Is higher education doing enough to equip students for a ‘Big Data’ world

Written by Luke Burns

DATA permeates most facets of modern living and its rapid growth now and in the future will have a huge bearing on graduate employment.  LITE Teaching Enhancement Project Leader, Dr Luke Burns, introduces his final project report here and asks if universities are doing enough to ensure students are equipped with the right skills.

We are awash with data, whether these be more traditional datasets such as school performance statistics or store revenue estimations or newer forms of what we now term ‘Big Data’.

These new and exciting datasets include social media interactions like Facebook check-ins or geolocated tweets and data generated from a wide range of daily activities such as loyalty card swipes, mobile phone usage, credit card spends and internet searches.

There is no doubt that we live in a data rich society so much so that 90% of the world’s data has been generated in the past two years, and that is one statistic that we should sit up and take notice of.


In my first blog I explore these new and emerging datasets in far more detail and, as a result, I began to introduce a changing face of in-need contemporary graduate skills.

This second blog takes the discussion forward.

With this avalanche of data comes many opportunities and challenges, particularly for higher education providers who market themselves as equipping graduates for modern society and cutting-edge employment.

The big question is – is this really happening?

Rapid innovation

‘Big Data’ has been described by many as ‘the new oil’.  This is a clever analogy as oil fails to carry any meaningful value unless refined correctly and the same can be said for the new forms of data we now encounter.

Having a lot of data is meaningless unless the skills are in place to handle, process and ultimately refine it, with a focus on quality.

Today’s graduates should be those with the skills to refine the data and turn it into public or commercial value.

Whilst it is clear that industry is moving forward at a rapid pace through data innovation, it is imperative that higher education does the same to ensure the supply of skilled graduates meets industry demands.

Keeping up

If one imagines a hypothetical line graph comprising two lines, the first representing industry innovation with data over time and the second being higher education’s innovation with the teaching of data and associated quantitative skills.

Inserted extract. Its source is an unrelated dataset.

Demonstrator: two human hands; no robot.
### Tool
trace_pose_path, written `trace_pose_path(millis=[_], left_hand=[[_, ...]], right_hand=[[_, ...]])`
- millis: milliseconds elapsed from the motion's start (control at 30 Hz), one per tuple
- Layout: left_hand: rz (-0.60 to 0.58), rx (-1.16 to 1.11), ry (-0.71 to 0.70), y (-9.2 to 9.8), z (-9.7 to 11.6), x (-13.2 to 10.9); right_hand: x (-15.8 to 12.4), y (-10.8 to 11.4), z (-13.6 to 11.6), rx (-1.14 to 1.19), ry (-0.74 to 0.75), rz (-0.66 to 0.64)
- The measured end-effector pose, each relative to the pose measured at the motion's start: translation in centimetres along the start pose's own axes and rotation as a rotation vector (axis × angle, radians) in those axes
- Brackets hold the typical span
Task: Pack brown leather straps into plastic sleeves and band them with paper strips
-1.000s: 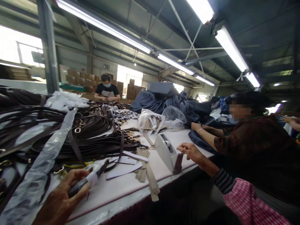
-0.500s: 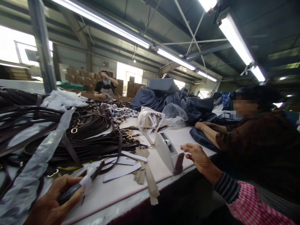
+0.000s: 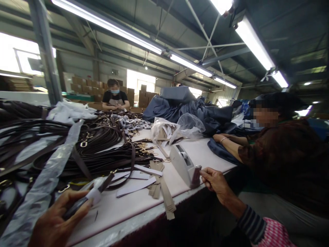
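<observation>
My left hand (image 3: 56,216) at the bottom left is closed around a dark strap (image 3: 77,207), which has a white paper band (image 3: 94,196) wrapped on it. My right hand (image 3: 216,183) sits at the front end of a grey tape dispenser (image 3: 182,164). Its fingertips touch a short dark strap piece (image 3: 196,176) standing there, and I cannot tell whether they grip it. Loose white strips (image 3: 135,187) and beige strips (image 3: 164,192) lie on the white table (image 3: 120,212) between my hands.
Heaped dark leather straps with metal buckles (image 3: 97,161) fill the table's left side. Beyond stand a plastic bag of strips (image 3: 164,130) and navy fabric (image 3: 185,109). A co-worker's arm (image 3: 228,142) lies on the right; another person (image 3: 115,97) sits far off before cardboard boxes (image 3: 144,96).
My right hand has dropped from above the dispenser down to the strap piece at its end. The far person's raised hand has come down to the table.
</observation>
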State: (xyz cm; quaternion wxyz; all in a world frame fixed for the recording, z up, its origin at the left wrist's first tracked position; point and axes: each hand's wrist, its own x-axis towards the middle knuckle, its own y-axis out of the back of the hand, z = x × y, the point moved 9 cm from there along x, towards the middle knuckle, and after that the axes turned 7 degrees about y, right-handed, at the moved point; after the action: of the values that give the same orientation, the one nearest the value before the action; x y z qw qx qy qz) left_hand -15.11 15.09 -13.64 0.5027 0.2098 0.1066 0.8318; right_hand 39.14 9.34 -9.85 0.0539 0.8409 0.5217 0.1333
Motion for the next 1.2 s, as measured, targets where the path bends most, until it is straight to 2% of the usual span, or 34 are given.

The line illustrating industry is not only positioned higher but also increasing at a far more rapid rate.

The line depicting the ability, and willingness, of higher education to innovate is far more plateaued with little upward movement over the past decade.

In simple terms, this hypothetical line graph highlights the problems facing the education sector.

Industry has the resource and motivation to innovate and whereas, in general education appears hamstrung and continues to educate students on the same tried and tested methods and techniques which have been taught for years.

Such skills are useful but are rapidly losing value in the competitive marketplace.


In order to explore the relationship between supply – of graduates – and demand, industry recruitment needs, my Teaching Enhancement Project was undertaken.

It goes without saying that exploring this relationship is a huge undertaking and hence a small project such as this only scratches the surface.

It does, however, provide substance and debate surrounding the issue and emphasises the problems faced.

If nothing else, it highlights the huge value in working with contemporary industry to design, implement and later audit curricula.

Skills audit

The organisations that took part in this research were asked about the core skills now required by graduates entering more technical and data-heavy roles.

All referred to an array of skills they would like to see as part of a graduate’s toolkit – which may or may not have been considered as part of present university curricula.

Skills and experiences such as an ability to automate processes, conduct rudimentary computer programming and clean and process ‘dirty’ and incomplete data were mentioned.

These skills are not commonplace in all curricula, often due to the rigid timetabling of education and therefore, often a perceived need to ‘teach’ content within a one or two hour weekly window.

This is a timeframe that does not easily allow for the introduction to incomplete or ‘dirty’ data due to a need to reach, and assess, an end product more quickly.

Differing opinion

Of course, subject variations do exist, particularly between STEM and social science disciplines.

Whilst those industries participating in this research also listed a range of other skills deemed core to gradate recruitment today, specific software packages such as Alteryx, Tableau, Hadoop and even Stata are commonplace in industry – but less so in higher education – were mentioned.

These packages are rarely available to students as part of their studies with a common explanation from universities being that education is about theory, process and technique and therefore software is irrelevant.

This argument does stand up but only providing that the process and technique taught are applicable to contemporary society and at present it appears that certain elements are not.


Full details of the work undertaken can be seen in the attached report of my LITE Completed projects page. 

The trends identified are generalised and not reflective of any specific degree programme or institution.

The trends do, however, highlight a growing disconnect between industry wants and education provision and whilst this gap is not insurmountable it does require a conscious effort by education providers to work with industry to design, implement and audit up-to-date curricula to ensure supply begins to close the gap with demand.